BERNA – La crisi del Credit Suisse è “una vergogna”, “uno scandalo storico”, costellato da “errori” e “lentezze”. I titoli della stampa elvetica riflettono lo shock della Svizzera che della solidità delle sue banche ha sempre fatto un vanto, oltre che uno dei suoi pilastri economici, ora messo a dura prova dal collasso del Cs e dalle sue ‘nozze’ forzate e a prezzi stracciati con Ubs.
Il “Corriere del Ticino” arriva a definire il Cs “un rottame radioattivo” e la Neue Zuercher Zeitung lo descrive come “una banca zombie”. Per la “Tribune de Geneve”, la crisi del Cs è “un disastro sociale, economico e una vergogna politica per i dirigenti che sono stati troppo lenti a reagire”. I troppi errori, le tergiversazioni, le mezze-bugie e le goffaggini hanno avuto la meglio di “una banca leggendaria che ha perduto la sola qualità non negoziabile di una banca: la fiducia”. Il risultato è che oggi la Svizzera di ritrova più piccola, dopo avere ricevuto “una sberla al suo orgoglio”.
‘Le Temps’ punta il dito contro le autorità elvetiche, accusandole di avere aspettato troppo prima di intervenire. Sulla stessa linea il Blick, secondo cui “la Svizzera ha dormito troppo a lungo mentre il Credit Suisse scivolava verso la sua rovina”. Il quotidiano si stupisce che le autorità, ma anche le altre banche svizzere non siano intervenute prima, evitando di arrivare alla debacle di una soluzione d’emergenza.
La “Liberté” si preoccupa per le conseguenze occupazionali dell’operazione, che saranno senz’altro “indispensabili”, ma anche “dolorose”. E’ saranno amare anche le ricadute per i contribuenti, visto l’intervento pluri-miliardario delle autorità confederali. Per le pubblicazioni del gruppo Tamedia si tratta di uno “scandalo storico”, con tutti i vantaggi per Ubs, mentre i danni li pagheranno i dipendenti e i contribuenti.
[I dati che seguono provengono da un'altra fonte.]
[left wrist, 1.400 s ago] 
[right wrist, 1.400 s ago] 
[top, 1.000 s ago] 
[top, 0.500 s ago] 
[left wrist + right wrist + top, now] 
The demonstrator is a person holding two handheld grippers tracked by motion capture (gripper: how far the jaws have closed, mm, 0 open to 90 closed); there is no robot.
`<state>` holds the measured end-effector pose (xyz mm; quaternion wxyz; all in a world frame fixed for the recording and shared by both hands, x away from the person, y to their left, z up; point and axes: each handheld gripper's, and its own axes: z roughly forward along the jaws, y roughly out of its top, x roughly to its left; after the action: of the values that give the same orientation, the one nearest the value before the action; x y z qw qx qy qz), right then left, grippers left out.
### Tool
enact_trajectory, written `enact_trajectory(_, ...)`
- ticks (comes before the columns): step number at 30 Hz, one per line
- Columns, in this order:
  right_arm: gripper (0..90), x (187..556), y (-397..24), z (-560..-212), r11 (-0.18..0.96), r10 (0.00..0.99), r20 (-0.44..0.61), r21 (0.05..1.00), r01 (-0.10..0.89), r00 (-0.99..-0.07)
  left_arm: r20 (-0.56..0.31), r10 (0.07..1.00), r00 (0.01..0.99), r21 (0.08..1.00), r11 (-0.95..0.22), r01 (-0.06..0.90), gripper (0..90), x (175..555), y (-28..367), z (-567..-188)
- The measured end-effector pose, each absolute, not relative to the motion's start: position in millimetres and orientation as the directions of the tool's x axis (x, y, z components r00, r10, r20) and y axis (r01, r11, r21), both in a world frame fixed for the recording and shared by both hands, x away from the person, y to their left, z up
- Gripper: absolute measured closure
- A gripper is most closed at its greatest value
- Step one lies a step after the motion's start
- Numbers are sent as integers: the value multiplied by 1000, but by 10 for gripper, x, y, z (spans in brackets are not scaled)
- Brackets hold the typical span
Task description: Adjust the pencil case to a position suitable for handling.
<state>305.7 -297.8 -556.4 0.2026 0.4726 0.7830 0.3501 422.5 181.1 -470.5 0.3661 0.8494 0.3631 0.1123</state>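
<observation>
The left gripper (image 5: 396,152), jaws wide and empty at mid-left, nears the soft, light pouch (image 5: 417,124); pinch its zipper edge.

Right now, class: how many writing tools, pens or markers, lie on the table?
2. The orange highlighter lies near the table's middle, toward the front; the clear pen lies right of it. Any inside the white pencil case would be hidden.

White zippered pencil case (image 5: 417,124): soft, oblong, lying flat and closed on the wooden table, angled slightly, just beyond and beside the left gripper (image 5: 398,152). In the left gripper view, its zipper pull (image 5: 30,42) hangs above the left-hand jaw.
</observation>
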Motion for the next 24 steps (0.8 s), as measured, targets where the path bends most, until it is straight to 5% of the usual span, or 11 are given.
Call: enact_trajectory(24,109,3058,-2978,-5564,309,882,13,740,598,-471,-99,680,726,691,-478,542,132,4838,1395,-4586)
Per la ‘Neue Zuercher Zeitung‘, “la Svizzera si è certo sbarazzata di una banca-zombie, ma si è svegliata con una banca-monstre”, visto che la Confederazione si ritrova con una banca, cioè Ubs post integrazione con Cs, che ha un bilancio totale pari a due volte la performance economica del Paese. I giornali del gruppo Ch Media parlano di “una catastrofe”, che non avrebbe mai dovuto accadere, dopo il salvataggio di Ubs nel 2008 e convogliano le accuse verso gli ex-Ceo e amministratori “incapaci” che hanno fatto finire nel baratro una banca con 167 anni di storia, un istituto “leggendario” che ha finanziato la costruzione della altrettanto leggendaria rete ferroviaria svizzera e in cui il 40% delle Pmi svizzere ha un conto. Quella di ieri – riassumono le testate del gruppo – è stata “una domenica nera”.
Per il ‘Corriere del Ticino”, “alla fine, come in un sequel di un film già visto quindici anni fa e con quasi gli stessi attori protagonisti, l’intervento – che si spera risolutivo – è quello della mano pubblica”, visto che mentre “Ubs (il privato) acquisisce il Credit Suisse, è la Confederazione (lo Stato) con un pacchetto di sostegno non indifferente che ha agevolato, per usare un eufemismo, il fidanzamento tra i due colossi finanziari. Per poco più di tre miliardi di franchi in titoli,
Ubs si porta a casa una banca che in tempi normali teoricamente ne varrebbe decine di più”. Il quotidiano di Lugano a sua volta deplora i “gravi errori commessi nel passato che ha ridotto l’istituto a quello che è oggi: un rottame radioattivo che se lasciato alle intemperie del mercato avrebbe causato danni ancora peggiori al sistema finanziario nazionale e internazionale” e si chiede, al tempo steso, “come può l’unione di due banche sistemiche definite ‘too big, to fail’ evitare l’emergere di un rischio ancora maggiore”.